Segundo Gabriela Bessa, “A relação dialógica ocorre primordialmente através da palavra. Da mesma forma, na relação psicoterapêutica o falar corresponde ao agir, a palavra se torna espaço para o indivíduo se expressar e constituir a sua própria existência. Através da verbalização, os conteúdos individuais podem emergir e serem trabalhados com a conscientização. Ao falar ao Outro, há troca entre quem expressa e quem recebe, ocorrendo uma interação entre as pessoas, que estão nesse momento expressando a sua subjetividade, considerando a importância do que está sendo dito e a quem está sendo dito.
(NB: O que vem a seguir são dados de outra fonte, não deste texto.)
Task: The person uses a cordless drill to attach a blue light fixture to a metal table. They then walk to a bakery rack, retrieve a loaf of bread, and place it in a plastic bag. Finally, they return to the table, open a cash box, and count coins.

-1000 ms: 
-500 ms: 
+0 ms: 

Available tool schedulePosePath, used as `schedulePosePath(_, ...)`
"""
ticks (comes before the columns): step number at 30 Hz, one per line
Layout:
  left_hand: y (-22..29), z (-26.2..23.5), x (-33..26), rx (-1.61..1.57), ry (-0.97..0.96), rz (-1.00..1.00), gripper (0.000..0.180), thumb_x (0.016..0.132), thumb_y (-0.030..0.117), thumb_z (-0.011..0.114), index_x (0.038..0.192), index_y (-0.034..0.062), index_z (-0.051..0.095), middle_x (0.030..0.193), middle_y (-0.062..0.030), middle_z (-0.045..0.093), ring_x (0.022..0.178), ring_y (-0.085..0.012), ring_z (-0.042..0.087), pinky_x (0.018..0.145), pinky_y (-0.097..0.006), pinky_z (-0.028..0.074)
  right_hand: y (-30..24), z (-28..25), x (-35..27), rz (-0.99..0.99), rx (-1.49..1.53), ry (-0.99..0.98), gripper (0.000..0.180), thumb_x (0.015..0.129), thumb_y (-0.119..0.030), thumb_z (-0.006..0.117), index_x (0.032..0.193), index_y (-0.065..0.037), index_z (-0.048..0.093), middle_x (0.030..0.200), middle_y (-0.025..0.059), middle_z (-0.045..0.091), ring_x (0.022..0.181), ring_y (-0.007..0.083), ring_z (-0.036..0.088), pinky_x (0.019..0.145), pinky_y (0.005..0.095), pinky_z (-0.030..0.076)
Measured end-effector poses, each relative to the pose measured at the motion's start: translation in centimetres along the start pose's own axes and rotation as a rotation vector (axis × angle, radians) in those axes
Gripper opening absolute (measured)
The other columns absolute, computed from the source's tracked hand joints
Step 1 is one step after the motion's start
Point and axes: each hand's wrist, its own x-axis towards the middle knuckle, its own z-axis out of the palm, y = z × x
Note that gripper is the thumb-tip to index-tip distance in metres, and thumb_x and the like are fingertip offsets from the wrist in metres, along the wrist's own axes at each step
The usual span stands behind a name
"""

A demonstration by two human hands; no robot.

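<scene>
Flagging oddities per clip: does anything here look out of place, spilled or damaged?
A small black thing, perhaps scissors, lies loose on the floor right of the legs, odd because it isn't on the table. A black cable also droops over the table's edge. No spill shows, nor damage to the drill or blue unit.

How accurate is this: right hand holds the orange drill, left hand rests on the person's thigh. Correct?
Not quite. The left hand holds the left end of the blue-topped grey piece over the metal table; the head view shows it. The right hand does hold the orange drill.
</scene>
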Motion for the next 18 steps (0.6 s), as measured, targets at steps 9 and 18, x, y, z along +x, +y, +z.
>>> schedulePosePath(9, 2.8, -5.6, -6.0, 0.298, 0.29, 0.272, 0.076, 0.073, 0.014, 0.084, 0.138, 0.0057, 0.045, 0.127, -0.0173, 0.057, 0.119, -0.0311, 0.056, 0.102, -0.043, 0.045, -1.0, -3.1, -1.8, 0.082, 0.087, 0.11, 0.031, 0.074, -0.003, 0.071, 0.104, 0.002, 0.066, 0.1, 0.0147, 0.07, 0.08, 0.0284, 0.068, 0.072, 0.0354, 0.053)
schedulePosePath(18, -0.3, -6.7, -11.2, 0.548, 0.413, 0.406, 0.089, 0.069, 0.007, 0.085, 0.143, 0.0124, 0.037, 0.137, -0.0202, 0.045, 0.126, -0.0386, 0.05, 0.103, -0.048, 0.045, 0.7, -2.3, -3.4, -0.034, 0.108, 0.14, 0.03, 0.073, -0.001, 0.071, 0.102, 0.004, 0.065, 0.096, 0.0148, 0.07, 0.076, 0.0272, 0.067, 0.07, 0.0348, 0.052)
Este tipo de diálogo só é possível no encontro, e depende da mutualidade, da troca, como fala possível à descoberta do Outro diferindo assim do mero discurso vazio. Aí está a responsividade que Buber considera essencial para a relação, a experiência de receber a palavra, a postura de escuta do ser do Outro e, por consequência, a reciprocidade. Considerando as pessoas envolvidas no que está sendo dito e o significado que uma tem para a outra, pode-se observar o quanto a responsabilidade está presente e mostra-se fundamental nessa relação”.

Para a humanidade ser humanitária, é hora de saber dialogar. Segundo Yaron, Martin Buber era convencido de que o futuro das pessoas humanas como pessoas humanas dependa duma retomada do diálogo. Achava que a doença humana mais aguda é o fato de que as pessoas humanas do presente não estariam mais capazes a conduzir um colóquio genuíno. (...) “As retardações de entrar em colóquio um com o outro estão muito estreitamente ligadas com a perda de confiança das pessoas humanas, pois poderei somente falar com alguém, quando possa partir de que a minha palavra seja aceita como verdadeira.” Acrescentou: “Onde, porém, a língua se deixa ouvir de campo a campo, a guerra já está posta em dúvida.